**Problem description:** Return every line of the records, exact and in full, until you have returned the line with "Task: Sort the", and include none of the pictures.

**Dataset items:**
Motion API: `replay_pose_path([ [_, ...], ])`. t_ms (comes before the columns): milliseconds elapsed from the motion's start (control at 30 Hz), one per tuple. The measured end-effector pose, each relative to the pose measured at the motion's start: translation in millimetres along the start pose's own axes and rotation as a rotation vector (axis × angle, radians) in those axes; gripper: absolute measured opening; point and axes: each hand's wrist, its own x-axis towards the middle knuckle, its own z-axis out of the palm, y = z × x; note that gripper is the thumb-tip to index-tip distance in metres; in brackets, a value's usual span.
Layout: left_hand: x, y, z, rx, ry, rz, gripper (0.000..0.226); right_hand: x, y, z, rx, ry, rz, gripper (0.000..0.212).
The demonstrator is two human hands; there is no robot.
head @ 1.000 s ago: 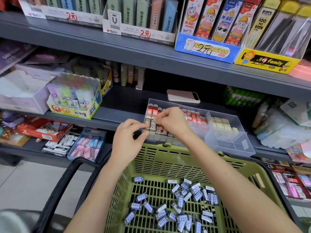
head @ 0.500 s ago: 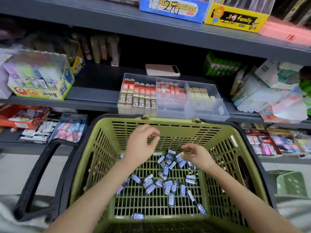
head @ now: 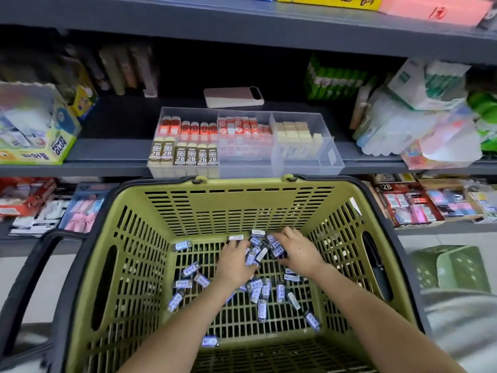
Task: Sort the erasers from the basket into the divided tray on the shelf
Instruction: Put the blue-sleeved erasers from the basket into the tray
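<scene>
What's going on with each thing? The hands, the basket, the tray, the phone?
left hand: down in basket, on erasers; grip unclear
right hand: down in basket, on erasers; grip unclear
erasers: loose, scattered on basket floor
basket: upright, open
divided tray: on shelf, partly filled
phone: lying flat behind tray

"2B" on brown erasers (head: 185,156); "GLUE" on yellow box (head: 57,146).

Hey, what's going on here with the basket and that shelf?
A person is restocking erasers. Both hands are down in the green basket: the left hand and right hand are gathering small blue-labelled erasers scattered on its floor. On the shelf just beyond, the clear divided tray already holds rows of other erasers. Whether either hand has gripped one yet is unclear.
</scene>
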Motion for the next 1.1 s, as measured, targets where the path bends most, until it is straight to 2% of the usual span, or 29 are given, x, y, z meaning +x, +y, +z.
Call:
replay_pose_path([
  [133, -1, -3, 0, -0.06, 0.022, -0.012, 0.048, 4, 2, 5, -0.02, 0.019, 0.027, 0.064],
  [400, 7, 6, -7, -0.034, -0.025, -0.047, 0.031, 5, 3, 8, -0.124, 0.006, -0.056, 0.062],
  [467, 7, 5, -11, -0.189, -0.068, -0.101, 0.027, 4, 3, 8, -0.164, 0.01, -0.059, 0.064],
  [567, 3, 4, -22, -0.645, -0.172, -0.271, 0.024, 2, 1, 6, -0.132, 0.028, -0.008, 0.062],
  [633, -2, 4, -31, -0.967, -0.221, -0.43, 0.023, 1, -7, 0, -0.022, 0.093, 0.042, 0.057],
  [733, -7, 7, -48, -1.394, -0.205, -0.636, 0.027, 1, -33, -17, 0.251, 0.233, 0.068, 0.047],
  [833, -11, 6, -61, -1.608, -0.319, -0.655, 0.037, -1, -64, -31, 0.393, 0.311, -0.048, 0.043],
  [933, -16, 7, -71, -1.756, -0.428, -0.619, 0.057, -5, -82, -40, 0.336, 0.298, -0.191, 0.052],
  [967, -17, 6, -72, -1.751, -0.446, -0.604, 0.056, -6, -84, -42, 0.342, 0.274, -0.215, 0.056],
  [1033, -20, 6, -75, -1.732, -0.454, -0.588, 0.044, -8, -84, -43, 0.508, 0.251, -0.198, 0.057],
  [1100, -22, 2, -77, -1.741, -0.437, -0.595, 0.032, -7, -72, -41, 0.707, 0.285, -0.078, 0.043],
])
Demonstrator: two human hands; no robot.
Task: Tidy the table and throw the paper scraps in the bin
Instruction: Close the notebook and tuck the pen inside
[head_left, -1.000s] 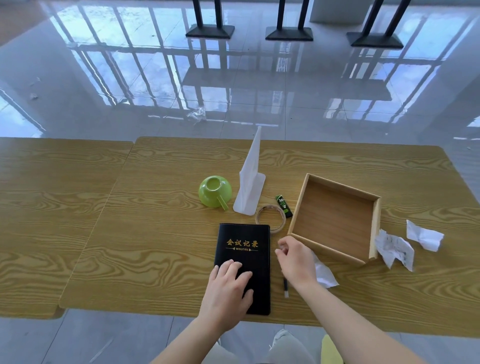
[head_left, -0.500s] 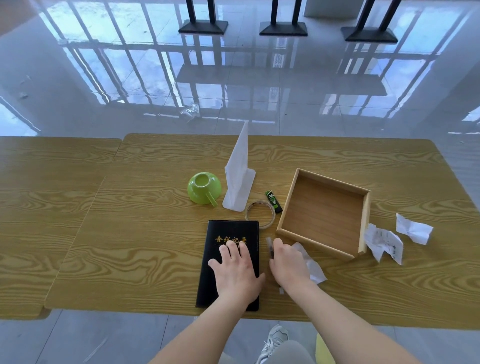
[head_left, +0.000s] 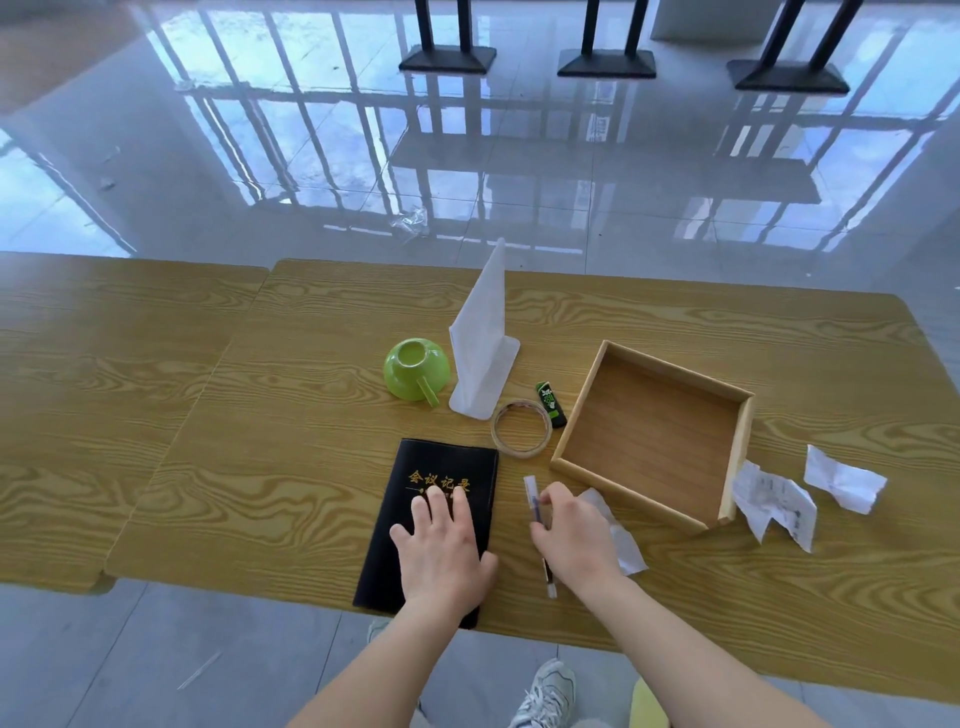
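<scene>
Left hand (head_left: 447, 551): grip spread flat on black notebook (head_left: 441, 462), unchanged. Right hand (head_left: 576, 535): grip now pinching pen (head_left: 531, 491) at notebook's 3 o'clock; paper scrap (head_left: 626, 545) beneath wrist, unmoved.

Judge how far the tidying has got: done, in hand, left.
Done: nothing visibly; the wooden tray holds nothing. In hand: the right hand pinches the pen, the left hand presses the notebook. Left: three paper scraps, tape roll, glue stick and cup.

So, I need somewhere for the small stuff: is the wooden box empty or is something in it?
Empty. The wooden box shows only its bare floor; the tape and paper scraps lie outside it.
</scene>
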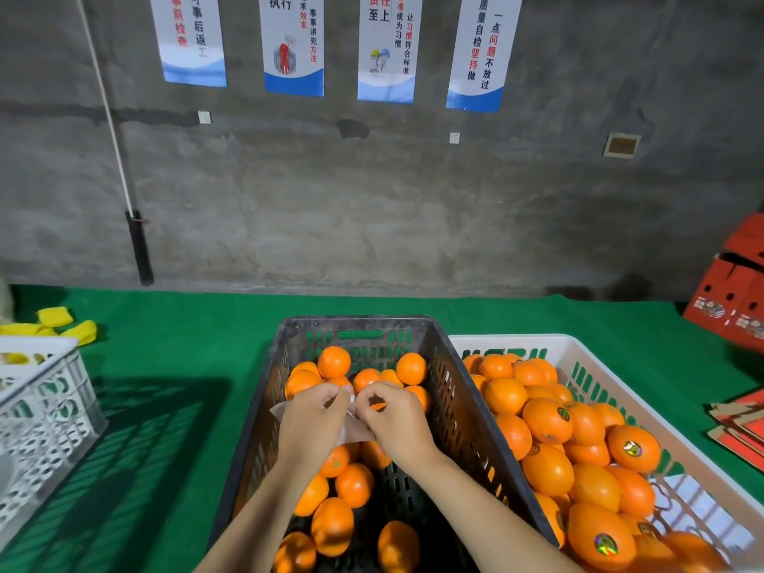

**Final answer:**
Motion API: `replay_pose_path([ [_, ...], ])`. t_ms (comes before the columns): milliseconds elapsed from the motion's start (control at 30 Hz), one per tuple. The measured end-effector pose, each relative to the pose measured at the motion's start: translation in millimetres along the start pose's own axes and rotation as a rotation vector (axis × angle, radians) in those axes; gripper: absolute measured opening; point and axes: each hand's wrist, its own x-axis towards the middle knuckle, its own z-axis out of the palm, y = z × x; note that gripper is the thumb-tip to index-tip distance in metres; in brackets, a value's usual span.
Layout: left_hand: x, y, z, rx, ry, rz, gripper (0.000..0.226); right_hand: x, y, z, rx, ry, rz, gripper (0.000..0.212).
The demonstrator is two human hands; there is no robot.
head @ 1.000 s ago: 
head @ 0.500 s ago: 
head @ now: 
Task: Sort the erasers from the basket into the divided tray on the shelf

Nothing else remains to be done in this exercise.